Look through the records below for the line with "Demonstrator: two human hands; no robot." and the line with "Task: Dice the", then return those lines and all lines between, exactly.

- **Data for processing**:
___
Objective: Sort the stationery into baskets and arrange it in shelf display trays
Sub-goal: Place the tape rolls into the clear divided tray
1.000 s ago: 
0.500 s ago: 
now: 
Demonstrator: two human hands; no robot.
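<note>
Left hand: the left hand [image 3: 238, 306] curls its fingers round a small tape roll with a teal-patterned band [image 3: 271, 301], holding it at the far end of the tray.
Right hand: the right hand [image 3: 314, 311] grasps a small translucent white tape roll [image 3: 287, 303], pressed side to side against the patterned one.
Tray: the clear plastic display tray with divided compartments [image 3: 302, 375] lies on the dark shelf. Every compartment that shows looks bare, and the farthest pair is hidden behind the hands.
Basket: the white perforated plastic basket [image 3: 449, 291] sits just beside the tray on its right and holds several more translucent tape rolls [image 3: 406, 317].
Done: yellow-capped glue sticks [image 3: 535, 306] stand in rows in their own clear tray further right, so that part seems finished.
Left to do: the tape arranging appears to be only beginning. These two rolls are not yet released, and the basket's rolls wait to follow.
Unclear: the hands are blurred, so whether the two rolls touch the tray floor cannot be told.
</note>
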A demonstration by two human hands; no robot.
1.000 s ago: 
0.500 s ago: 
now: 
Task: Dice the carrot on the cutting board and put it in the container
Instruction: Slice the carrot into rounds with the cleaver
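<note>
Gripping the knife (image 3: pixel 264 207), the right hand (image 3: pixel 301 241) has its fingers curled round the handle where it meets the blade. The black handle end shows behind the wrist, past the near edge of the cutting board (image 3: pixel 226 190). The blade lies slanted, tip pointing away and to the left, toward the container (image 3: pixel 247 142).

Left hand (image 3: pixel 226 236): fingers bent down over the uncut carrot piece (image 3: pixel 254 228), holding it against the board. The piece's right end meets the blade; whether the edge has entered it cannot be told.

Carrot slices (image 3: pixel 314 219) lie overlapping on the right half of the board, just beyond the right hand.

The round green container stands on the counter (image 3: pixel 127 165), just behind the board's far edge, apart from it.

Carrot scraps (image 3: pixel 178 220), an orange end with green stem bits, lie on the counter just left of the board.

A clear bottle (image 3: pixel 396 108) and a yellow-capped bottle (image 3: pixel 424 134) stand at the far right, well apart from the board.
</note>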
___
- **Response to the exercise**:
Demonstrator: two human hands; no robot.
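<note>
Left hand: the left hand [image 3: 238, 306] curls its fingers round a small tape roll with a teal-patterned band [image 3: 271, 301], holding it at the far end of the tray.
Right hand: the right hand [image 3: 314, 311] grasps a small translucent white tape roll [image 3: 287, 303], pressed side to side against the patterned one.
Tray: the clear plastic display tray with divided compartments [image 3: 302, 375] lies on the dark shelf. Every compartment that shows looks bare, and the farthest pair is hidden behind the hands.
Basket: the white perforated plastic basket [image 3: 449, 291] sits just beside the tray on its right and holds several more translucent tape rolls [image 3: 406, 317].
Done: yellow-capped glue sticks [image 3: 535, 306] stand in rows in their own clear tray further right, so that part seems finished.
Left to do: the tape arranging appears to be only beginning. These two rolls are not yet released, and the basket's rolls wait to follow.
Unclear: the hands are blurred, so whether the two rolls touch the tray floor cannot be told.
</note>
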A demonstration by two human hands; no robot.
1.000 s ago: 
0.500 s ago: 
now: 
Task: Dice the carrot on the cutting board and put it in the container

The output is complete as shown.